◆ What to produce
Look through the material below and copy exactly the lines from the line with "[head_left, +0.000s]" to the line with "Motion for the", those two lines included.

*** Exercise data ***

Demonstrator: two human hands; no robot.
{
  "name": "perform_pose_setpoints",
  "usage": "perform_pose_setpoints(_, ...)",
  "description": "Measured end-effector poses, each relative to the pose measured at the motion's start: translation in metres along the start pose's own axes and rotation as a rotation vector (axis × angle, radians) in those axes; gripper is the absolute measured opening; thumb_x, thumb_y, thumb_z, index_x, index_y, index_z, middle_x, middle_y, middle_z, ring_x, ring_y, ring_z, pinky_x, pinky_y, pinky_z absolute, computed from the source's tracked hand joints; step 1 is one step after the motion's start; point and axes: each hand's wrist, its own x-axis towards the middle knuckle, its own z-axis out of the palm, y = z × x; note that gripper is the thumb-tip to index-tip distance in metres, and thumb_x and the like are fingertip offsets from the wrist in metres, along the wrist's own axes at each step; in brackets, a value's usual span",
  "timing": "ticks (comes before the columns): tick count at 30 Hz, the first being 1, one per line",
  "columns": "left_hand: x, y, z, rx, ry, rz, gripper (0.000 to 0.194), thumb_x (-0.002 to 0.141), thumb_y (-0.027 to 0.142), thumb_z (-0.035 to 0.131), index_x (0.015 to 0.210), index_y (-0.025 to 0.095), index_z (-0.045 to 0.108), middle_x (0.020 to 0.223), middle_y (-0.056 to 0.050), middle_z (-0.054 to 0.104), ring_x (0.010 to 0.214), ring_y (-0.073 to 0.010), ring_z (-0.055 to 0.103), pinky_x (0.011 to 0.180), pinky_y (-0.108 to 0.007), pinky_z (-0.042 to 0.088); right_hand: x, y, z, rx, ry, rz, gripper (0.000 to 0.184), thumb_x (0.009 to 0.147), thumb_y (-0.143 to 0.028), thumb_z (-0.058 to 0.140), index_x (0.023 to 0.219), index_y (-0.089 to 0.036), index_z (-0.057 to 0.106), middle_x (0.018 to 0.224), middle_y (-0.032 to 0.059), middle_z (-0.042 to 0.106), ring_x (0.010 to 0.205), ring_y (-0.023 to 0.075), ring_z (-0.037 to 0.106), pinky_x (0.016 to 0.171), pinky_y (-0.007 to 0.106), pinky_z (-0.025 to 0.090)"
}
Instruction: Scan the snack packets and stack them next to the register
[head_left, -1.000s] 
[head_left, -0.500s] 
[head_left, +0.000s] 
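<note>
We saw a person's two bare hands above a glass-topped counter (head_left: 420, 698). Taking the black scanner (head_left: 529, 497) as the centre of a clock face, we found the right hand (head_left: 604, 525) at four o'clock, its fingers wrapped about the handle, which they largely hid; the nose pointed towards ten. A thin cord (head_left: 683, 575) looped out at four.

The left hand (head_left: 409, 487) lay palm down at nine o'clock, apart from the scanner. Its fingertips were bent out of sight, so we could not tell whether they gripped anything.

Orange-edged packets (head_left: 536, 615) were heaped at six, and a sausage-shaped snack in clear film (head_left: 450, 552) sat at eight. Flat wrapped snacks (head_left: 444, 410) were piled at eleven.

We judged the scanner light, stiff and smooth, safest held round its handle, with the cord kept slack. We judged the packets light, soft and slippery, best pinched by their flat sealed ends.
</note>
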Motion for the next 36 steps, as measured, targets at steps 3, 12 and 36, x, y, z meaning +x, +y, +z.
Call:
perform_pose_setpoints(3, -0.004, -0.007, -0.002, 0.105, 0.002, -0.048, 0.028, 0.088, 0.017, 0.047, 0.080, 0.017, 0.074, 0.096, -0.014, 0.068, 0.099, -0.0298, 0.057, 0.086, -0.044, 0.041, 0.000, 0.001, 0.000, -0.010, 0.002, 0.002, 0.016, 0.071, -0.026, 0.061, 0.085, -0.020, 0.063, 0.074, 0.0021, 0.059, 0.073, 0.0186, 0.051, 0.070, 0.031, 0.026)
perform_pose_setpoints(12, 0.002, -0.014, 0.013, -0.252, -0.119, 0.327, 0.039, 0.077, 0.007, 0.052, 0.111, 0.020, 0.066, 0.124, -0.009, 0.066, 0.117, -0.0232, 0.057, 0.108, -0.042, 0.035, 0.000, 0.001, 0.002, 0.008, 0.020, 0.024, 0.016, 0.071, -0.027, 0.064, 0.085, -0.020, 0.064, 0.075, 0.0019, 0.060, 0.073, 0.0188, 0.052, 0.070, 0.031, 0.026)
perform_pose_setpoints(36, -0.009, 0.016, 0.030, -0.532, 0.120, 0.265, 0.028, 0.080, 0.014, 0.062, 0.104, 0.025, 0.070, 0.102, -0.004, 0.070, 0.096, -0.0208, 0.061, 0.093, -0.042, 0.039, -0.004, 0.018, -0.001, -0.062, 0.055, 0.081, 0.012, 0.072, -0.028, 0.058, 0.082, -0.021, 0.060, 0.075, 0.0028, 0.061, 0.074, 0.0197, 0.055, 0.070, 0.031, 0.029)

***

◆ Answer box
[head_left, +0.000s] 
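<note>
We saw a person's two bare hands above a glass-topped counter (head_left: 420, 698). Taking the black scanner (head_left: 529, 497) as the centre of a clock face, we found the right hand (head_left: 604, 525) at four o'clock, its fingers wrapped about the handle, which they largely hid; the nose pointed towards ten. A thin cord (head_left: 683, 575) looped out at four.

The left hand (head_left: 409, 487) lay palm down at nine o'clock, apart from the scanner. Its fingertips were bent out of sight, so we could not tell whether they gripped anything.

Orange-edged packets (head_left: 536, 615) were heaped at six, and a sausage-shaped snack in clear film (head_left: 450, 552) sat at eight. Flat wrapped snacks (head_left: 444, 410) were piled at eleven.

We judged the scanner light, stiff and smooth, safest held round its handle, with the cord kept slack. We judged the packets light, soft and slippery, best pinched by their flat sealed ends.
</note>
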Motion for the next 36 steps, as measured, targets at steps 3, 12 and 36, x, y, z meaning +x, +y, +z.

With that, the exercise is finished.